On Tue, 15 Mar 2011, Jung-uk Kim wrote:

On Monday 14 March 2011 10:31 pm, Bruce Evans wrote:
On Mon, 14 Mar 2011, Jung-uk Kim wrote:
Log:
 When TSC is unavailable, broken or disabled and the current
timecounter has better quality than i8254 timer, use it for
DELAY(9).

You cannot use a random timecounter for DELAY().  DELAY() is
carefully written to not use any locks, so that it doesn't deadlock
when called in the "any" context from a bad console driver like
syscons when syscons is called from ddb.  (Bad console drivers may
have their own locks which deadlock in ddb, but that is another
problem.)  Even the i8254 timer, which is the only timer that
should be used by DELAY(), normally use locks that used to cause
deadlock, but DELAY() was unbroken to bypass the locks when it is
called from ddb.

I disagree.  I think we should keep away from i8254 as much as
possible.


It is adequate for DELAY(), and is the only timer that is available on
all x86.  You need large complications in DELAY() to make it work as
well as the old code using the i8254, for no gain until there is an
x86 without an i8254.

Actually, i8254 is the only timer that requires locking in
the first place because of its braindead design.  All other x86
timers do not require any locking at all.  We even sacrificed upper
32 bits of HPET in favor of i386. :-(

Did we?  Timecounters use only 32 bits as an optimization.  Scaling of
64-bit values is slow even on 64-bit machines since it needs 128-bit
intermediate values for the multiplication/shift method to work.

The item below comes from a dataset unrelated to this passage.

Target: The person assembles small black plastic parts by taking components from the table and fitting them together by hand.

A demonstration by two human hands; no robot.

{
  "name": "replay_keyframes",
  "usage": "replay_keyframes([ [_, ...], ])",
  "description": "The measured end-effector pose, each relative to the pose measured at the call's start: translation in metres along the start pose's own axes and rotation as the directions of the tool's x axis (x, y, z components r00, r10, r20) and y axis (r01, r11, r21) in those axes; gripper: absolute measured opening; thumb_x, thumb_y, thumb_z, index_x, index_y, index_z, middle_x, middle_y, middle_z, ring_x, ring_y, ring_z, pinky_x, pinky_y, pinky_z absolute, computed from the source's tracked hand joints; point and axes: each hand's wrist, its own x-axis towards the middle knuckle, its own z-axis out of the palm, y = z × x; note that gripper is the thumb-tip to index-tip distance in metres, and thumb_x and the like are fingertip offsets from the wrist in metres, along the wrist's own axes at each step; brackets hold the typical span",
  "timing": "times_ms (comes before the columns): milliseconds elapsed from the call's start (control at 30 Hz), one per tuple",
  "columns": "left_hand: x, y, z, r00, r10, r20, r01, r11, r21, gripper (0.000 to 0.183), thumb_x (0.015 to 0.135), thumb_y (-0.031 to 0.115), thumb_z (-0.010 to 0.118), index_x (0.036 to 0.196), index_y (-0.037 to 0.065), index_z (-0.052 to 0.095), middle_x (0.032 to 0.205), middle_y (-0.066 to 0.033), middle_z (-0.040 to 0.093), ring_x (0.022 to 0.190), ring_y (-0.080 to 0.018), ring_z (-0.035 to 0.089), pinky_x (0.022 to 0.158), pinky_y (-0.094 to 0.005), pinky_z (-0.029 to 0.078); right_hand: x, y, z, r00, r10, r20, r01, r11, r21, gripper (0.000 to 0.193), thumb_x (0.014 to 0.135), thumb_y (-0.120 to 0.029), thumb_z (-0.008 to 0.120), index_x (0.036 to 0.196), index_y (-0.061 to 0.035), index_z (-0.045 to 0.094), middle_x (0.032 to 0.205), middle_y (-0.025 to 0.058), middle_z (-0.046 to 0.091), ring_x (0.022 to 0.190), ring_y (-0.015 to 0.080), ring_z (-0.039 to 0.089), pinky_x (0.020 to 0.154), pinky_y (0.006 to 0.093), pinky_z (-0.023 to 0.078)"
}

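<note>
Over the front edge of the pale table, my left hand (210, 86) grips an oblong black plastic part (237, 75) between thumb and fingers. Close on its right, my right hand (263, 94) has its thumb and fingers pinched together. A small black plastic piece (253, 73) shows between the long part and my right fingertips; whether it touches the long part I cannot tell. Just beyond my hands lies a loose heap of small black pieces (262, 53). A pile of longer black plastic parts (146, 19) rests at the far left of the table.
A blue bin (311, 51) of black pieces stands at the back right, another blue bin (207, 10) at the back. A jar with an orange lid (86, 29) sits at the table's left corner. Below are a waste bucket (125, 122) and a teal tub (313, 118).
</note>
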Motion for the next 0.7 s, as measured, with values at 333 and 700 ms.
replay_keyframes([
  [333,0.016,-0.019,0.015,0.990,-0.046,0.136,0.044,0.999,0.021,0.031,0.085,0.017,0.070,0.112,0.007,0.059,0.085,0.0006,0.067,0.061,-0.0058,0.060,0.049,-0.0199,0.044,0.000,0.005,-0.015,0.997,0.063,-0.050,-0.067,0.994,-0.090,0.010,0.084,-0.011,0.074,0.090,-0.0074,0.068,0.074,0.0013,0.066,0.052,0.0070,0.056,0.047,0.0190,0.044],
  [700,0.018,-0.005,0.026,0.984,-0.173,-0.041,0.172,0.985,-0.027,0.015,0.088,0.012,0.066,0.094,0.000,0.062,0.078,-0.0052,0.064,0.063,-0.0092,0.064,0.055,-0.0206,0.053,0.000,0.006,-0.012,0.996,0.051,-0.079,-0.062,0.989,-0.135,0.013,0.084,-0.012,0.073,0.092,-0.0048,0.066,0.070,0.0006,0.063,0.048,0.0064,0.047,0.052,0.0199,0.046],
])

Cpufreq and other calibration code should use a normal timecounter
via nanouptime() in all cases and never go near low level
timecounters or DELAY().  There are (hopefully minor) problems
getting the nanotime() initialized before it used.  The dummy
timecounter is just what you don't want to use.

That's exactly the problem.

Your fix won't make much difference then.  DELAY() will start with a
dummy timecounter and probably also a zero tsc_freq, so it will use
the i8254 for various things, probably including initial calibration
of the TSC/cpufreq.  Later it may see a better timecounter and use
that to get a better calibration of the TSC/cpufreq.  But its caller
can just as easily check for a better timecounter and not use DELAY()
if it can use a timecounter, without messing with DELAY()'s internals
and having to guard against reentrancy from ddb.  delay_timecounter()
already has all the code for this, except the check for a better
timecounter is external.

Even in this patch, it isn't clear that the low level timecounters
are initialized before they are used.

The timecounter is always initialized first, then set.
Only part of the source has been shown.